Work item:
Of all the lines in the entries below, give again exactly those starting at the line containing "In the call" and ending at the line containing "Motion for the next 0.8", both ends included, and no others.

Provided material:
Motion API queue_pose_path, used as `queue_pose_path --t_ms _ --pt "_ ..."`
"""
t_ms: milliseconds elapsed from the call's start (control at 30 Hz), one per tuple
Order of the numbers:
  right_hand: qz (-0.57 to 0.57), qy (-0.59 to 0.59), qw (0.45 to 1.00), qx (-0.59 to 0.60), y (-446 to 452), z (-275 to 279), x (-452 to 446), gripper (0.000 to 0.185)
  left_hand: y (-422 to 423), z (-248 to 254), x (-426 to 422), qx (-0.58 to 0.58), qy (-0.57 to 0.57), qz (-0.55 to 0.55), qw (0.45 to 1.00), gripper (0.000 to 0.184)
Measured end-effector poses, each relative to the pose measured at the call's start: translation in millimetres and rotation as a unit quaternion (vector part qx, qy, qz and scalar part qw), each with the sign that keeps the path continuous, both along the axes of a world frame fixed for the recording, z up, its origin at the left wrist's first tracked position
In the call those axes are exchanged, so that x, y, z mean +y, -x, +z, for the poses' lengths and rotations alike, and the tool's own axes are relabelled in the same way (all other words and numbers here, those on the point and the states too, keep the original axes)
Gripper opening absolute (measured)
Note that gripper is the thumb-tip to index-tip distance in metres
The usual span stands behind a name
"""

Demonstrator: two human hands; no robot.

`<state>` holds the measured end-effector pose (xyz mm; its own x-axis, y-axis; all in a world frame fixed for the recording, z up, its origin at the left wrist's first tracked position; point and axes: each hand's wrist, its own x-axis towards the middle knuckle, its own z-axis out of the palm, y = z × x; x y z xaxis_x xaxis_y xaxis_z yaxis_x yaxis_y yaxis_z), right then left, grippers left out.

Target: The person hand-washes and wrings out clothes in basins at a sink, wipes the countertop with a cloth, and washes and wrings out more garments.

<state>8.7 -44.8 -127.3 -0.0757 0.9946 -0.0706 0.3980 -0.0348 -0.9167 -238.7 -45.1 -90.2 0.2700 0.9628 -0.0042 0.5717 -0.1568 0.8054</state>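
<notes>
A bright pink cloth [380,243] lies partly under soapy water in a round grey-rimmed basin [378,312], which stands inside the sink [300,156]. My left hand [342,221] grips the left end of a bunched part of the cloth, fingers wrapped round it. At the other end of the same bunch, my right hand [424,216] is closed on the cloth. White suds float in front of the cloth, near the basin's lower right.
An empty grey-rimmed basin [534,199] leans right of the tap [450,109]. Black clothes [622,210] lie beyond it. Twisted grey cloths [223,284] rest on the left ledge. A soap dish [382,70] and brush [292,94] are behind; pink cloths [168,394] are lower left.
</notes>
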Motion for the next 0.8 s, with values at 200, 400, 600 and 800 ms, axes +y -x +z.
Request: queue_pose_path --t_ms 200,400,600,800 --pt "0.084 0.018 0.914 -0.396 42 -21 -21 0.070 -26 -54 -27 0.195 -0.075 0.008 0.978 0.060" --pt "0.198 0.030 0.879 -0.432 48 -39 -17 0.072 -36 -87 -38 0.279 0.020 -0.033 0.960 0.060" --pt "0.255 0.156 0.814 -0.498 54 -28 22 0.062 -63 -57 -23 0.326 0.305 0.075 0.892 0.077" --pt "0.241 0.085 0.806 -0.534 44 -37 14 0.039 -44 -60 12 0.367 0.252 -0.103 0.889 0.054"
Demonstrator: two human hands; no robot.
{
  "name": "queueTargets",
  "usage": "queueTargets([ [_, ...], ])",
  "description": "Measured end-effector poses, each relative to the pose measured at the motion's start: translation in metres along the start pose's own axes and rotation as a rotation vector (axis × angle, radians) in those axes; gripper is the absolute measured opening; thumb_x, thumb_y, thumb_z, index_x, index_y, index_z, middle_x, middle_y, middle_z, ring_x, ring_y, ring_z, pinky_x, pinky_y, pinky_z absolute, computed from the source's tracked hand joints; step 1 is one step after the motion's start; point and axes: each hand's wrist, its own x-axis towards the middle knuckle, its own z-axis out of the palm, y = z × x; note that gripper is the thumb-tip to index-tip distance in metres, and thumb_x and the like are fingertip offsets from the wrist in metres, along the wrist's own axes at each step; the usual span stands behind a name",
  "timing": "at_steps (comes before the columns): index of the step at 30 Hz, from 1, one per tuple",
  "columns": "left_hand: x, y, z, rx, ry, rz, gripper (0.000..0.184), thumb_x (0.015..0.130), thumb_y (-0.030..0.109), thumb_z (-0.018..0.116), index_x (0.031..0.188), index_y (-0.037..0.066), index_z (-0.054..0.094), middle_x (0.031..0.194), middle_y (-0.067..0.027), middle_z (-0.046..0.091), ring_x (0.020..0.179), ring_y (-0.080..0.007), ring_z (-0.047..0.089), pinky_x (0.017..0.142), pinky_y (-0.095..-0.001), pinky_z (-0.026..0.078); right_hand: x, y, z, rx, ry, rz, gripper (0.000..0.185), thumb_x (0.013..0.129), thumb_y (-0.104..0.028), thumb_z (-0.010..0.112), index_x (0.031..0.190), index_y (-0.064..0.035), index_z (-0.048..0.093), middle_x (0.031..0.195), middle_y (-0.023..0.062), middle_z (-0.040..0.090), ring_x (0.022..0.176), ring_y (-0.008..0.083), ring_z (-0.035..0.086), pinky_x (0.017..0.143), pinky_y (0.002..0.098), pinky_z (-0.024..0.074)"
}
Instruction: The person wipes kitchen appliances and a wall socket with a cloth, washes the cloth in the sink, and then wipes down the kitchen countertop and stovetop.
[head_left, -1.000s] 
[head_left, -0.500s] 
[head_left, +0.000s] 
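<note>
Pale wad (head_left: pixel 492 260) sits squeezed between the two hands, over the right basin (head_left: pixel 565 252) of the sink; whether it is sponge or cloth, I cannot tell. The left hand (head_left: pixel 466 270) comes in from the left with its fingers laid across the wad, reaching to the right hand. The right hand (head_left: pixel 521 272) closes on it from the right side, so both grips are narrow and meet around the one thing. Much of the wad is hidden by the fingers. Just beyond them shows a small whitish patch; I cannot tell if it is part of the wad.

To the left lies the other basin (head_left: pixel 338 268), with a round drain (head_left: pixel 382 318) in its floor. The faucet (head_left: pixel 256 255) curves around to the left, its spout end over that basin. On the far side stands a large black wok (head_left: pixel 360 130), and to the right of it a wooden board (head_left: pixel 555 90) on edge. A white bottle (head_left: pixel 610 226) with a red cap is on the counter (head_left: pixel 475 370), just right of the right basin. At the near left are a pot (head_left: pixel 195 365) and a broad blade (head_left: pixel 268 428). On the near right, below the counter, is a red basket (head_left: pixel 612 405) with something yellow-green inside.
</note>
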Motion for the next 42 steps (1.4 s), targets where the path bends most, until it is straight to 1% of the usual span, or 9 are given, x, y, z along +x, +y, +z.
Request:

Exercise result:
In the call those axes are exchanged, so that x, y, z mean +y, -x, +z, for the poses' lengths and rotations alike, and the tool's own axes are relabelled in the same way (all other words and numbers here, those on the point and the states too, keep the original axes)
Gripper opening absolute (measured)
Note that gripper is the thumb-tip to index-tip distance in metres
The usual span stands behind a name
"""

Demonstrator: two human hands; no robot.

`<state>` holds the measured end-effector pose (xyz mm; its own x-axis, y-axis; all in a world frame fixed for the recording, z up, its origin at the left wrist's first tracked position; point and axes: each hand's wrist, its own x-axis towards the middle knuckle, its own z-axis out of the palm, y = z × x; x y z xaxis_x xaxis_y xaxis_z yaxis_x yaxis_y yaxis_z), right then left, grippers left out.

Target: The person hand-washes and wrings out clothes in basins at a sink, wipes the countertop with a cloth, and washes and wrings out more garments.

<state>8.7 -44.8 -127.3 -0.0757 0.9946 -0.0706 0.3980 -0.0348 -0.9167 -238.7 -45.1 -90.2 0.2700 0.9628 -0.0042 0.5717 -0.1568 0.8054</state>
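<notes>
A bright pink cloth [380,243] lies partly under soapy water in a round grey-rimmed basin [378,312], which stands inside the sink [300,156]. My left hand [342,221] grips the left end of a bunched part of the cloth, fingers wrapped round it. At the other end of the same bunch, my right hand [424,216] is closed on the cloth. White suds float in front of the cloth, near the basin's lower right.
An empty grey-rimmed basin [534,199] leans right of the tap [450,109]. Black clothes [622,210] lie beyond it. Twisted grey cloths [223,284] rest on the left ledge. A soap dish [382,70] and brush [292,94] are behind; pink cloths [168,394] are lower left.
</notes>
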Motion for the next 0.8 s, with values at 200, 400, 600 and 800 ms, axes +y -x +z.

No additional output is expected for this exercise.